My experience and side effects eating keto:

  1. Night sweats. Every single night during my final month of prep, I woke up soaked in sweat. Absolutely drenched. Regardless of how low I set the AC, I was a furnace and woke up in a puddle. This was a result of my body burning fat even as I slept. I’d wake up parched and feeling weak, even though I was drinking a gallon of water every day. My bedsheets had to be washed multiple times per week. It was so gross.

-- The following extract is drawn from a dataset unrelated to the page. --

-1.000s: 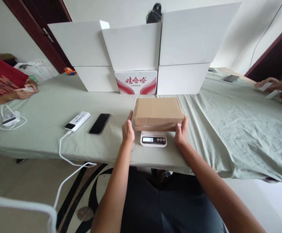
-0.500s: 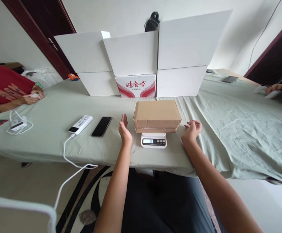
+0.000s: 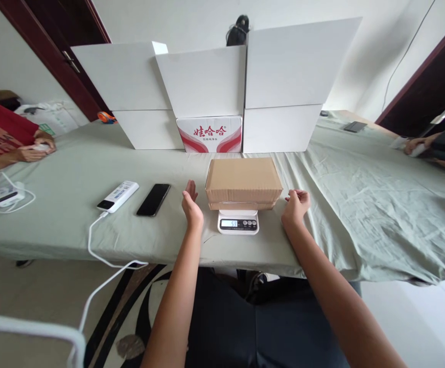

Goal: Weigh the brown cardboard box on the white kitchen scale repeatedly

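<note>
A closed brown cardboard box (image 3: 244, 176) rests on a small white digital scale (image 3: 238, 230), covering most of its platform. Lit digits on the scale's display look like 53. To the left of the box, my left hand (image 3: 192, 208) is held upright on edge, fingers extended and apart from the cardboard. My right hand (image 3: 297, 205) is at the box's right side, its fingers loosely bent with nothing visible in them. A narrow gap separates it from the box.
A black phone (image 3: 154, 200) and a white power bank (image 3: 118, 197) with a cable lie left. White panels (image 3: 283, 128) and a red-and-white carton (image 3: 209, 134) stand behind. A person in a red shirt (image 3: 2, 133) sits left; another person's hands (image 3: 417, 146) show right.
The scale's digits have gone from about 76 to about 53. My right hand's fingers are more bent. The whole view has shifted slightly, while the box stays on the scale.
</note>
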`<state>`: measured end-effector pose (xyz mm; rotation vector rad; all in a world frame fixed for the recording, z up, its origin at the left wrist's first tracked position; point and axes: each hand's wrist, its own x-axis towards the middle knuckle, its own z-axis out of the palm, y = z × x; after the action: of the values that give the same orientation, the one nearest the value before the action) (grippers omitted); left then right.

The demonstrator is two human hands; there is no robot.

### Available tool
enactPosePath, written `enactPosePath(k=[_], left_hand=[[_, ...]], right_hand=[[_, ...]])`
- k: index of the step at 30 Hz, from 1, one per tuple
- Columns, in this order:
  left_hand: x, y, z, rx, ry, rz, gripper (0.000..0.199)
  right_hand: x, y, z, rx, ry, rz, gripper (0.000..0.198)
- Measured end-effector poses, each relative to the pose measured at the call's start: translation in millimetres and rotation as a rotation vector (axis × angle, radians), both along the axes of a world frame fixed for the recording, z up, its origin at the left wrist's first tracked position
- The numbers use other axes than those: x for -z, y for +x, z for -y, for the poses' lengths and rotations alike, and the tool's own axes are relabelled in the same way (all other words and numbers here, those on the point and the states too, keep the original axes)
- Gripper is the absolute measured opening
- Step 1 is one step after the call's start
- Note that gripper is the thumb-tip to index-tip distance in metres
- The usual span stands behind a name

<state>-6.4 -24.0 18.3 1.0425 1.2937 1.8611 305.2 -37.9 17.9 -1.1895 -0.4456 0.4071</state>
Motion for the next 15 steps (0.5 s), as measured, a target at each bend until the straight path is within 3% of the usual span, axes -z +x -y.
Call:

  2. Low/No energy. General fatigue and brain fog were an everyday thing for me during this low-carb period. This makes sense. Our bodies use the sugars from carbohydrates for energy. Low-carb means far less sugar for our body to immediately pull from for energy. You know that feeling of a “sugar high” when you eat a carb-heavy meal and then you crash hard afterwards? That’s because of the way our body extracts and burns energy from carbs. While I never felt a crash on keto, my energy was just generally low. I couldn’t focus and I couldn’t get motivated to do my day-to-day activities. I much prefer the energy I have nowadays on a higher carb lifestyle.

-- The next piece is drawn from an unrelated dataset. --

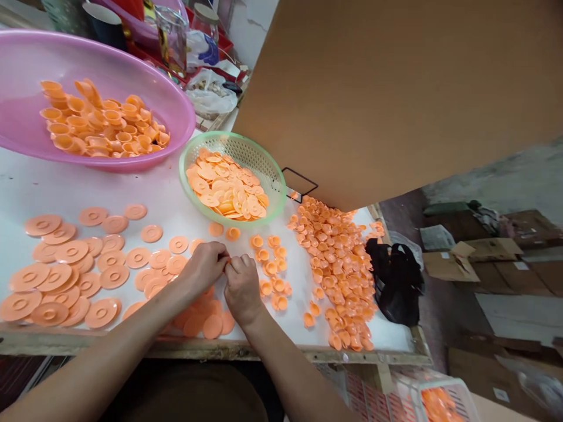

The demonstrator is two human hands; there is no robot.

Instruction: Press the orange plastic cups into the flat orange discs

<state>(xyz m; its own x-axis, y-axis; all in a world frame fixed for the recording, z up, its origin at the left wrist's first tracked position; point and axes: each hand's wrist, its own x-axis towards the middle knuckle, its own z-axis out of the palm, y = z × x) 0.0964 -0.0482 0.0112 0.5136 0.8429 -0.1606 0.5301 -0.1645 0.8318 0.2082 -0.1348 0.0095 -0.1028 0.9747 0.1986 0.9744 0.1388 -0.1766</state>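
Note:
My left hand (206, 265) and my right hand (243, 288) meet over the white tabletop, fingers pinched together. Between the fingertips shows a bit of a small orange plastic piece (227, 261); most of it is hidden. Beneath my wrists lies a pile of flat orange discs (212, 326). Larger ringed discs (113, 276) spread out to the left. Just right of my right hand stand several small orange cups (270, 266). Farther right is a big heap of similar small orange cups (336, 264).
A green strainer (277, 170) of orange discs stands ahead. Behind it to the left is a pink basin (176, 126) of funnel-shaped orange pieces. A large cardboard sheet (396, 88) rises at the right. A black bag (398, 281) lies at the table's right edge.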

  3. Viewing Foods as “Off Limits”. I recommend everybody consult with their doctor before trying keto, but ESPECIALLY if you come from a background of disordered eating, as I did. Mentally, I felt that keto was damaging to me and my progress. I started viewing completely “clean” and healthy foods as off limits. There are plenty of healthy foods that are carb heavy. THAT’S BECAUSE CARBOHYDRATES ARE NOT YOUR ENEMY. Quinoa, sweet potatoes, berries, watermelon, apples, oatmeal, and more are great for you. Viewing these foods as “not allowed” was detrimental to my breakthroughs in disordered eating. I knew as soon as I started calling bananas a “bad food” that enough was enough. No results in my physical body were worth risking my mental health or causing a relapse.
  4. Headaches. Along with the lack of energy and the night sweats came pounding headaches. Sometimes these would be awful enough to keep me from getting sleep, therefore adding to the low energy. Lack of sleep would give me headaches and the cycle would repeat.
  5. Keto Flu. The fact that keto comes with a little something called the “keto flu” should be enough of a red flag to make a person reconsider. Irritability, nausea, muscle cramps, the brain fog, headaches, and problems sleeping made me feel like I indeed had the flu. From what I understand, this might not have lasted for me for the whole month had I gone straight keto without the refeed carb cycling days, but even just a few days of keto flu is not something I’d recommend you put yourself through. Feeling this rough caused my workouts to suffer and made me not a pleasant person to be around.

I’m all for experimenting with your nutrition under the guidance of a professional, but I also advocate listening to your body and being true to what is best for your overall health and wellness. My own body does best on a 100% vegan, mostly whole food plant based (WFPB) diet with occasional “junk” thrown in.

Because French fries and cookies are good for the soul.